**Work to complete:** Return only those lines of the listing that hold the word "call".

**Information supplied:**
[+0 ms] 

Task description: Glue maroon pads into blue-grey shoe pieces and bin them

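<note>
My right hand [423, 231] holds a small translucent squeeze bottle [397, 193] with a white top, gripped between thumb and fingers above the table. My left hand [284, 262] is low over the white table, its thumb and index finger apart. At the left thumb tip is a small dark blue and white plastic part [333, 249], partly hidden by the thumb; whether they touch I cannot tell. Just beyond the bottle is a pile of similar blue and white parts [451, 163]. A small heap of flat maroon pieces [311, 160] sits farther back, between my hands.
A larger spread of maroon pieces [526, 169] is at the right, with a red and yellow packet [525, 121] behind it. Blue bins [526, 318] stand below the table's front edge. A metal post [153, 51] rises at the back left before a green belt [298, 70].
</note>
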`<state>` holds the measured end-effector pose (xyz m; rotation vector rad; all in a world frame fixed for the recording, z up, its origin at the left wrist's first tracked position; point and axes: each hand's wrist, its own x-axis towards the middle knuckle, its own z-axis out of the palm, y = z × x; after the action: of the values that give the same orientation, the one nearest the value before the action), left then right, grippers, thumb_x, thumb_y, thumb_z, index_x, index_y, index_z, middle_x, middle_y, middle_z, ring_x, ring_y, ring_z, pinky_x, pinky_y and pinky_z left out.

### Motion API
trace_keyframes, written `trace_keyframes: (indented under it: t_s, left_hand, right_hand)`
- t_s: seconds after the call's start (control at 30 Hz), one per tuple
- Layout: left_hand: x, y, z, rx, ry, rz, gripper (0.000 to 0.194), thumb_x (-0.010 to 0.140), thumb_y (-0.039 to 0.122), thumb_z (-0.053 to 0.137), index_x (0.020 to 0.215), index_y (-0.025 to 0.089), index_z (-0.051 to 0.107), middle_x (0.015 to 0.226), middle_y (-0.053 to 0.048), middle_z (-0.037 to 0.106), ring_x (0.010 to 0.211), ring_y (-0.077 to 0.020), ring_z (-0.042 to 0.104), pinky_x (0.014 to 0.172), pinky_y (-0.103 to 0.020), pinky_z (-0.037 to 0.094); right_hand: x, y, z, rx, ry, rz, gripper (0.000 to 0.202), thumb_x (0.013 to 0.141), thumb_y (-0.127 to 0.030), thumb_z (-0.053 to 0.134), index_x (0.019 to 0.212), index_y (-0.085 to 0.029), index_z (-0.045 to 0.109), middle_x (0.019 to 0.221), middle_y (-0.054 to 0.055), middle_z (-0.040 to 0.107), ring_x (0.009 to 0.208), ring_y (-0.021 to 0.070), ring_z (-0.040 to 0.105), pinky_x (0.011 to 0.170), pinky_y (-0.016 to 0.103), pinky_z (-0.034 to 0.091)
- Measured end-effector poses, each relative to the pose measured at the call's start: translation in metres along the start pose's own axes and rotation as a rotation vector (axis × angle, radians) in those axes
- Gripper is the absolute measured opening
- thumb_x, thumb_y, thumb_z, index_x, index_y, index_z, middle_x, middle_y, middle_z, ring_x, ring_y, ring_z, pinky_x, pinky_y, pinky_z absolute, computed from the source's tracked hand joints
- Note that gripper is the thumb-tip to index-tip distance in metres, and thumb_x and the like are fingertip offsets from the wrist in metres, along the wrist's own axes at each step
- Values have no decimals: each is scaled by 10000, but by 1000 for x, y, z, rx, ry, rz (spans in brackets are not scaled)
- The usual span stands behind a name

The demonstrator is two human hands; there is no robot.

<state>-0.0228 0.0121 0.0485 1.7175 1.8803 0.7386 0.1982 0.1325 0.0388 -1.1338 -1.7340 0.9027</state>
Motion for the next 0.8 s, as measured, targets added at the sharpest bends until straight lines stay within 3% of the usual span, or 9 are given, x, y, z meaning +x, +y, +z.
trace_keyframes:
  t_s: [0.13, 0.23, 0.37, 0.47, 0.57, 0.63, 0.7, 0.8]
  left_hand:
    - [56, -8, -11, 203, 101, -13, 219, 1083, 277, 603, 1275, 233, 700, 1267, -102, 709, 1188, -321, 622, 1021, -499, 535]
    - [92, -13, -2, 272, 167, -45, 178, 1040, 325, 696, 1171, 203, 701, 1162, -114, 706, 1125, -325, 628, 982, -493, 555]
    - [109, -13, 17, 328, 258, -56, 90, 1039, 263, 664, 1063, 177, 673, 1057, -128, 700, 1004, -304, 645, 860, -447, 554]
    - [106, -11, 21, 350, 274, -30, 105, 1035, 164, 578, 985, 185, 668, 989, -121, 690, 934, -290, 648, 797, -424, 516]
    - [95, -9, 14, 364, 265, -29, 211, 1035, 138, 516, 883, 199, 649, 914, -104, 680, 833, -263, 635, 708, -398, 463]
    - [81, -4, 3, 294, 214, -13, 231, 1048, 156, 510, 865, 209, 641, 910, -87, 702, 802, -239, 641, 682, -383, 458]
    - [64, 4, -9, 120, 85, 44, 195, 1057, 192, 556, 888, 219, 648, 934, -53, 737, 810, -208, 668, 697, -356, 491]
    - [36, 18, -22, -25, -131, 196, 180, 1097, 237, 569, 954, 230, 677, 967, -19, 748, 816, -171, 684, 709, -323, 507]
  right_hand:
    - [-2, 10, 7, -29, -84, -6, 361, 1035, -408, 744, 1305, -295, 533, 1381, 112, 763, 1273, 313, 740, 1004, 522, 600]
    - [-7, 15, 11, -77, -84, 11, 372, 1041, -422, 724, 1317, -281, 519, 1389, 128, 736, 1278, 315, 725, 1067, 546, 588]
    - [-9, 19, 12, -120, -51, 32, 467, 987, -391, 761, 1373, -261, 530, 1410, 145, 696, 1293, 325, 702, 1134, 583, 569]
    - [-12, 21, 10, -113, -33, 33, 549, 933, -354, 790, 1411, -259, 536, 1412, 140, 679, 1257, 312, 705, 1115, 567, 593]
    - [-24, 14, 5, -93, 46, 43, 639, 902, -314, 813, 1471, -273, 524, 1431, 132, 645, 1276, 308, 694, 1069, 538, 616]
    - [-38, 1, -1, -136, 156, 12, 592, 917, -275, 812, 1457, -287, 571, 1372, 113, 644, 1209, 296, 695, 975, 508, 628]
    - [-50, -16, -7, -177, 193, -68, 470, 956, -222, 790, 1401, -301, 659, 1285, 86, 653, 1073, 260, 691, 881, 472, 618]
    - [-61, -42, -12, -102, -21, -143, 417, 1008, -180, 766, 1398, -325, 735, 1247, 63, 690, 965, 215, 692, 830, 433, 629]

**Result of the exercise:**
- t_s: seconds after the call's start (control at 30 Hz), one per tuple
- Measured end-effector poses, each relative to the pose measured at the call's start: translation in metres along the start pose's own axes and rotation as a rotation vector (axis × angle, radians) in those axes

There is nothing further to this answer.